U.S. Sen. Thad Cochran (R-MS) blasted intra-party opponent and state Sen. Chris McDaniel on Tuesday, calling him an “extremist” and “dangerous,” according to local affiliate WDAM.
“He’s an extremist. He said he wouldn’t vote for disaster assistance for Mississippi. That is the most outrageous thing I’ve heard from a public official in Mississippi,” Cochran said, according to a transcript provided by a spokesman.
“I can’t believe that he is serious but apparently he is serious. He doesn’t want any federal money to be used to help out Mississippi after a hurricane has struck the Gulf Coast. Katrina. Did he go down there and look to see what happened and how much money was going to be required to restore all of that? I’m the one that got the money appropriated, through the Senate, and others of course in our delegation worked hard to do that and he is indicting that kind of use of power and influence in Washington. It would be dangerous to have somebody like him elected.”
Cochran’s comments come in the midst of an increasingly intensecampaign leading up to a June 24 runoff election. The stop at USM was part of his runoff strategy to call attention to federal funding he has provided the region. The Cochran campaign and its supporters have branded McDaniel as someone who would deeply cut federal education funding. At the USM stop, Cochran said Mississippi would be hit “hardest” from McDaniel’s supported cuts to federal projects.
In response, McDaniel campaign spokesman Noel Fritsch told Business Insider Cochran’s comments prove he is “out of touch.”

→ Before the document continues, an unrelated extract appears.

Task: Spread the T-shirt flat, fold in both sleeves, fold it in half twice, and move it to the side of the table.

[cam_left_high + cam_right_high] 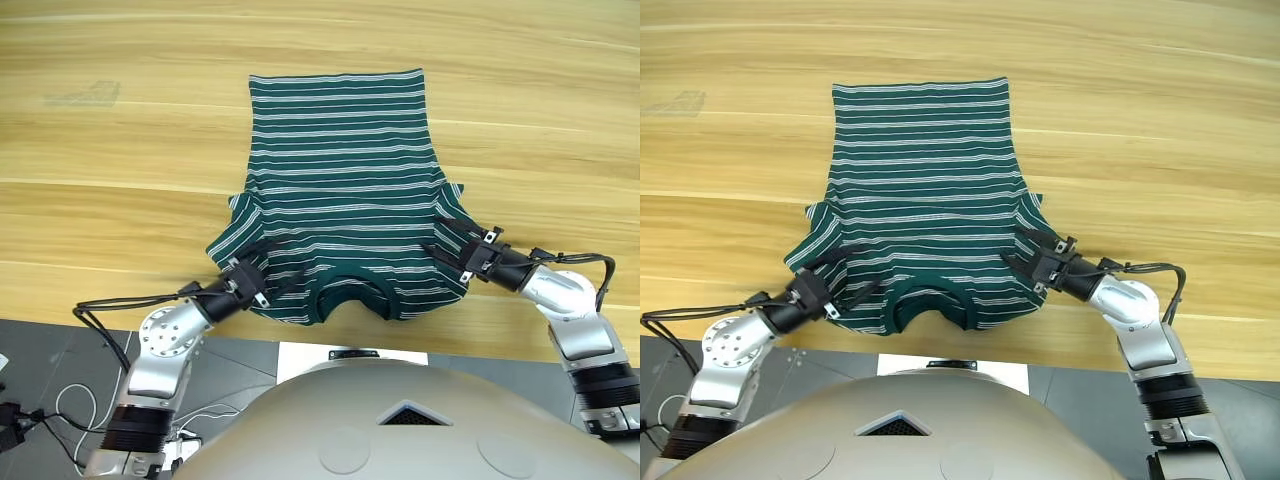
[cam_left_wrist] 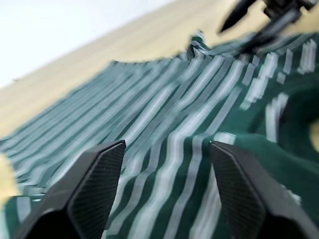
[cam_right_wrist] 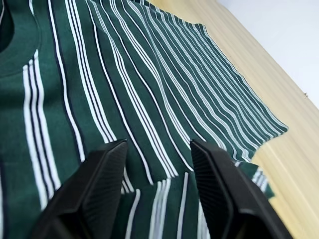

“Sen. Cochran’s claims show how out of touch he is with conservative, hardworking Mississippians. There is nothing extreme about fighting to repeal Obamacare, fighting for fiscal responsibility in Washington, and fighting to protect our conservative Mississippi values,” Fritsch said.
“The only thing that is extreme is Sen. Cochran’s record of voting with the Democrats to raise taxes, increase spending, and even voting to fund Obamacare with taxpayer dollars over his 41 years in Washington. Mississippians deserve a senator who represents their conservative values — not Washington’s values.”
A source close to McDaniel also pointed to 2012 comments from former Mississippi Gov. Haley Barbour, a staunch supporter of Cochran. Barbour said then he thought the Department of Education should be abolished. McDaniel has said the Department of Education is “unconstitutional,” and he would work to abolish it if he were elected to the Senate.
The Mississippi Senate primary, which has been called the nastiest campaign fight in the nation, proceeded to a runoff after neither Cochran nor McDaniel garnered the required 50% of votes in last Tuesday’s primary election. Since then, establishment Republicans have made clear their concern a McDaniel nomination would potentially make it easier for a Democrat to take the state’s Senate seat.
If Democrats do end up facing off with McDaniel in the general election Cochran’s remarks may have provided a preview of their strategy. On Democratic strategist also used the word “extremist” to describe how national Democrats would look to defeat McDaniel.